**DATA EXTRACT**
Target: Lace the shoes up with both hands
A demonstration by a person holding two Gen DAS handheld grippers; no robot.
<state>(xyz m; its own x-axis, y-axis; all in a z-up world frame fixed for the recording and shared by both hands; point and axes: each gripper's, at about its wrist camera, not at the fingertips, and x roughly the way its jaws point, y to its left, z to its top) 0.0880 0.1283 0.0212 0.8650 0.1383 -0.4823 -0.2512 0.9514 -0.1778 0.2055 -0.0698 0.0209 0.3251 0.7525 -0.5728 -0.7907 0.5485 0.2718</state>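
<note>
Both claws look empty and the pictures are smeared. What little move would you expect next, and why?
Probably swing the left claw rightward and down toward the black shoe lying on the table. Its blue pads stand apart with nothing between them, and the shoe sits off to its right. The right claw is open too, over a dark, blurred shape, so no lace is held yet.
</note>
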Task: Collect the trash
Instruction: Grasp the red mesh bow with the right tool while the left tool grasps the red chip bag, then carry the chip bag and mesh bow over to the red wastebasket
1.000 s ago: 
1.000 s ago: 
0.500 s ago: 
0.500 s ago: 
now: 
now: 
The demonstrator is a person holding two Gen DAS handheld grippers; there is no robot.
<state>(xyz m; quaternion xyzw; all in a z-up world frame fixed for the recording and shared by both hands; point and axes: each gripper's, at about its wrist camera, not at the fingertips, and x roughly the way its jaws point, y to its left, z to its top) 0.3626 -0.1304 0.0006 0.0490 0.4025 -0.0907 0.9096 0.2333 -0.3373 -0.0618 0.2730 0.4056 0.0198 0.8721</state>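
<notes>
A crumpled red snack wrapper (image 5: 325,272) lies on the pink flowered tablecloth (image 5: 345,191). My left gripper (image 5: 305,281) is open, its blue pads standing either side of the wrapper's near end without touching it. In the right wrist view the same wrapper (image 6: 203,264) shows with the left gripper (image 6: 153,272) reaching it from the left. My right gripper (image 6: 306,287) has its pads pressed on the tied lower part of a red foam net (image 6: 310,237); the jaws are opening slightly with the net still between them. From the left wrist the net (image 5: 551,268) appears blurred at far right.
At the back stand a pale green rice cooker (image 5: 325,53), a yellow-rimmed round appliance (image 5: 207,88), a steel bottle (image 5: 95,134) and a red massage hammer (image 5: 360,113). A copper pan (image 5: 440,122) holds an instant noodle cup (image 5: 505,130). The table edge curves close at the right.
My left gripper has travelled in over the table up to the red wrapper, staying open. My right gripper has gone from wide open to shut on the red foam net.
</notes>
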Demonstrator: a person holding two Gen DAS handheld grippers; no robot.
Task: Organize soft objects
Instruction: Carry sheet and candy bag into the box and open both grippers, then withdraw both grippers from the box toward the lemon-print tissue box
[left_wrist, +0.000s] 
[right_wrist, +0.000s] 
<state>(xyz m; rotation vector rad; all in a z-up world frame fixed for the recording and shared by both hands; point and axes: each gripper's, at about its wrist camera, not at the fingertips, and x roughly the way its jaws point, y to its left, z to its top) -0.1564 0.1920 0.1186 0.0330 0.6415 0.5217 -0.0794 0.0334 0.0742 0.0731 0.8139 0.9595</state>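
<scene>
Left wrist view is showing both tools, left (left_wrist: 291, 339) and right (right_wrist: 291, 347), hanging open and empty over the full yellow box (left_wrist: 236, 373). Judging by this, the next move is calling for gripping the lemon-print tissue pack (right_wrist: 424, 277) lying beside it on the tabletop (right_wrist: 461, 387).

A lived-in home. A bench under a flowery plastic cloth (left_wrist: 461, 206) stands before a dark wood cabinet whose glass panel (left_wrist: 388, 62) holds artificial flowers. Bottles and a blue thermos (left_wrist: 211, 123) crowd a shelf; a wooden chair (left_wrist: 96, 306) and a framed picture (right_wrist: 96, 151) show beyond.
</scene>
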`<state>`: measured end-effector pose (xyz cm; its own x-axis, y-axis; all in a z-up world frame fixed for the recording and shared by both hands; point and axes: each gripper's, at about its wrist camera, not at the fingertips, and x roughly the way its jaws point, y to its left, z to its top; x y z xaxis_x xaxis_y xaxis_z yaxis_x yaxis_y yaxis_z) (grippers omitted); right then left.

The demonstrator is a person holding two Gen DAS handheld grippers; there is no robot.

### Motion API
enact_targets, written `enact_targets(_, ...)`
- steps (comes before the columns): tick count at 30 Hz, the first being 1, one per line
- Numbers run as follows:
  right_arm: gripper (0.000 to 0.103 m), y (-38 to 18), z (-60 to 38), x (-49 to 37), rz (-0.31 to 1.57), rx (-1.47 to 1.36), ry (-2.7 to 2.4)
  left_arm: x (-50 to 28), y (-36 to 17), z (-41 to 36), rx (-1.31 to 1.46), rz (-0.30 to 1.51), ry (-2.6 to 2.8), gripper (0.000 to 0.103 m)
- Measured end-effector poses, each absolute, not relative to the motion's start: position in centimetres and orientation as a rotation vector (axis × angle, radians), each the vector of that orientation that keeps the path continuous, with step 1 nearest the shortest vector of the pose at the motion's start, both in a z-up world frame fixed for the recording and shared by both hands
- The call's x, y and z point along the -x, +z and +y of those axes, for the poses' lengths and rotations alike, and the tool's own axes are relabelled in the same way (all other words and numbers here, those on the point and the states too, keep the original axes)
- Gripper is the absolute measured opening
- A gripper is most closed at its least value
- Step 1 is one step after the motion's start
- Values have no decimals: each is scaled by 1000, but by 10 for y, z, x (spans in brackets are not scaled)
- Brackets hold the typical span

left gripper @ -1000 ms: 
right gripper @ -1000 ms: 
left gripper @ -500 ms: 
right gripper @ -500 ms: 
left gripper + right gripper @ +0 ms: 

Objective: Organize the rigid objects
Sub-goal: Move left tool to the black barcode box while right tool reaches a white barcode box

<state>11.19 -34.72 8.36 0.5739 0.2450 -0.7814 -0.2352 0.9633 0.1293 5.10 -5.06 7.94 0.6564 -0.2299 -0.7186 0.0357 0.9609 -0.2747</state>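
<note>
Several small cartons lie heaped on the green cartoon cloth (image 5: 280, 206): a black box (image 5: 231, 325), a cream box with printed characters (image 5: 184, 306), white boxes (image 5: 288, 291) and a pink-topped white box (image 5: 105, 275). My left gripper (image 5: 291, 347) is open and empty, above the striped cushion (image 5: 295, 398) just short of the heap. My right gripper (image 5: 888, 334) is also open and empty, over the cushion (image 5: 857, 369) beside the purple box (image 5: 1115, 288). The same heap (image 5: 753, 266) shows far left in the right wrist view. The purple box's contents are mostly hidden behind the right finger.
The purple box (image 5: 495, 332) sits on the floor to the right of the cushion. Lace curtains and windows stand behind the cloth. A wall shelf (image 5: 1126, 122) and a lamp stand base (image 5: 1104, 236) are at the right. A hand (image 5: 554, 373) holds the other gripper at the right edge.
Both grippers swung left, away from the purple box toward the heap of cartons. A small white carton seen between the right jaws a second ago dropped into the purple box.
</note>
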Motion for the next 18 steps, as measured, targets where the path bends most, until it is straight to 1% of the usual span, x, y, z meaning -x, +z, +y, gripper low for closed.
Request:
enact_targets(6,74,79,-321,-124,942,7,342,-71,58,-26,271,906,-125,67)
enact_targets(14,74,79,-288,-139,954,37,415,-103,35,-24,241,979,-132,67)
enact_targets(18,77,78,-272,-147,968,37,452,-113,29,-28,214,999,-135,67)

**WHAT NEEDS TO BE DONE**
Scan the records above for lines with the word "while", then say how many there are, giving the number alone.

**COMPLETED EXERCISE**
2